Every Friday, Shivers would tune into Scott’s Pizza Tours on Instagram Live, learning from the best of New York’s pizzaiolos. For square-specific inspiration, he returned time and again to the Sicilian at Metro Pie in Las Vegas.
The squares, also referred to as grandma or Detroit-style depending on certain characteristics, boast a few oddities that distinguish them from New York or Neapolitan pies. Importantly, their spongy crust, reminiscent of focaccia, develops that crispy, crackly edge. These pies also tend to be constructed differently, with toppings layered underneath a final mound of sauce and cheese.
Lest not conflate it with Chicago’s famous deep-dish and stuffed pizzas, which are layered in a similar way but, ruefully, are more like lasagna than pizza.
Shivers’ Detroit-style pie starts with a dough fermented for three days, two cold and one at room temperature. Though he currently fills orders Thursday to Saturday (Sundays starting soon), the process consumes several days.
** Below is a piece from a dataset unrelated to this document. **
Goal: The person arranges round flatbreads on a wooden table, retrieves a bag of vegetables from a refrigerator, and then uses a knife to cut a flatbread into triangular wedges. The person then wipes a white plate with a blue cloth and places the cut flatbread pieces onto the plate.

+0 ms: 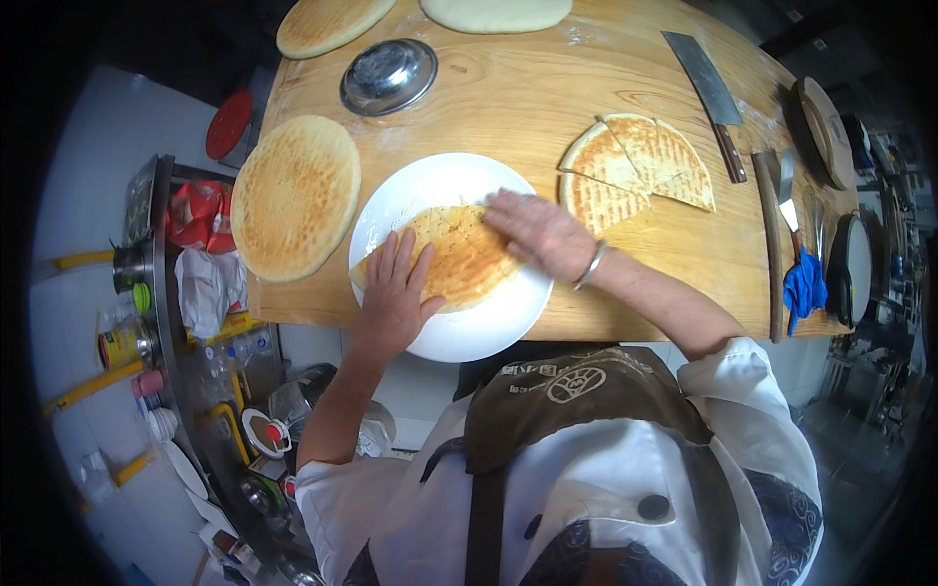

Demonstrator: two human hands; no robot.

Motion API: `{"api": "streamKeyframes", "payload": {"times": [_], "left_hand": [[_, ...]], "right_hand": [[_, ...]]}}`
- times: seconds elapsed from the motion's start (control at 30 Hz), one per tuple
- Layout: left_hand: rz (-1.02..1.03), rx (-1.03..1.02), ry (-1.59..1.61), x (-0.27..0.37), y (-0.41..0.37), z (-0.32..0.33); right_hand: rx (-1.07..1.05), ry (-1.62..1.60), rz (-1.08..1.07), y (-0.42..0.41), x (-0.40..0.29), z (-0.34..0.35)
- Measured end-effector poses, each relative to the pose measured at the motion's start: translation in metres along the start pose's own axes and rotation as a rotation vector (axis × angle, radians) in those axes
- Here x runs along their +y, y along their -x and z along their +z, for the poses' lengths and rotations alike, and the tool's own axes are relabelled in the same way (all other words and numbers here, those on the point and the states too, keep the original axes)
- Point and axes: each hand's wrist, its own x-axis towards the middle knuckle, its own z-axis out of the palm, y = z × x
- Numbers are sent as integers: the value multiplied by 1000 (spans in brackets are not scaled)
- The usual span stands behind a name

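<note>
Cut pieces of browned flatbread (462,260) lie on a large white round plate (484,340) at the table's near edge. My left hand (396,293) rests flat on the left part of this bread, fingers spread. Over the bread's right end is my right hand (542,234), fingers stretched out and slightly blurred; it covers part of the bread and the plate's rim. Neither hand grasps anything. Right of the plate, more cut flatbread wedges (604,198) lie directly on the wood, forming part of a round with a gap at the near right.
On the wooden table (506,95) are a whole flatbread (297,198), an upturned metal bowl (388,77), another baked bread (330,26), pale dough (498,13) and a cleaver (703,80). A wooden rod (767,249), a spatula (787,198) and a blue cloth (804,289) lie right.
</note>
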Motion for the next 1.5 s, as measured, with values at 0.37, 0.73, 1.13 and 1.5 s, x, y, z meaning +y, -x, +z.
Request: {"api": "streamKeyframes", "payload": {"times": [0.37, 0.73, 1.13, 1.5], "left_hand": [[-144, -40, 66, 26, -15, 1], [-49, 34, 447, 112, -217, 30], [-66, -350, 205, 143, -364, 81], [-91, -441, 695, 149, -374, 76]], "right_hand": [[270, -35, 222, 43, 44, -45], [191, 83, 881, 175, 180, -112], [192, -182, 1266, 166, 224, -96], [310, -440, 1383, 163, 217, -109]]}}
“The dough separates mediocre pizza from great pizza,” he said. “If you don’t put love in the dough, it’s not gonna be memorable.”
On the third day — order day — he par-bakes the crust without toppings, leaving it to rise a bit more until he slathers it with a “pretty bold” tomato sauce cooked with red chili flakes, garlic, onion, basil and oregano. The recipe honors the pie’s Detroit heritage, where a now mini-chain called Buddy’s popularized the square style.
Build-your-own options are available (starting at $19), but consider his creations such as La Casa (fennel sausage, olives and mushrooms), the Vito (pancetta, cherry peppers, roasted garlic and scallions) and the Zorba (grilled artichokes with olives and feta).
STILL GOOD ON DAY THREE
The details pay off.
Unless requested, Shivers does not cut the pie at all. He recommends reheating the pizza in one solid block on an oiled baking sheet in a 400-degree oven for about five minutes. I cut off a third and, candidly, tossed it right onto the wire rack for more like 12 minutes, until the cheese really bubbled.
The two corner pieces were devoured first.
On day two, I used a cast-iron skillet, which yielded equally crisp results, though as Shivers noted, watch for too much darkness.
This setup is very purposeful, because, as discussed, square pies are perfect for takeout.
Their circular brethren often “started as a great pizza,” and then “it’s a half-hour away from the oven,” explained Shivers. “You have this soggy, gooey thing. I’m sensitive to the fact that a lot of people don’t eat it right away.”
You don’t have to reheat it, but you should.
TACOMA PIE
▪ 7104 6th Ave. (at The Gourmet Niche), Tacoma, 253-320-8734, tacomapie253@gmail.com, tacomapie.com
▪ Details: call or text preferred to order, wait for confirmation; carryout only, Thursday to Saturday, 5-9 p.m.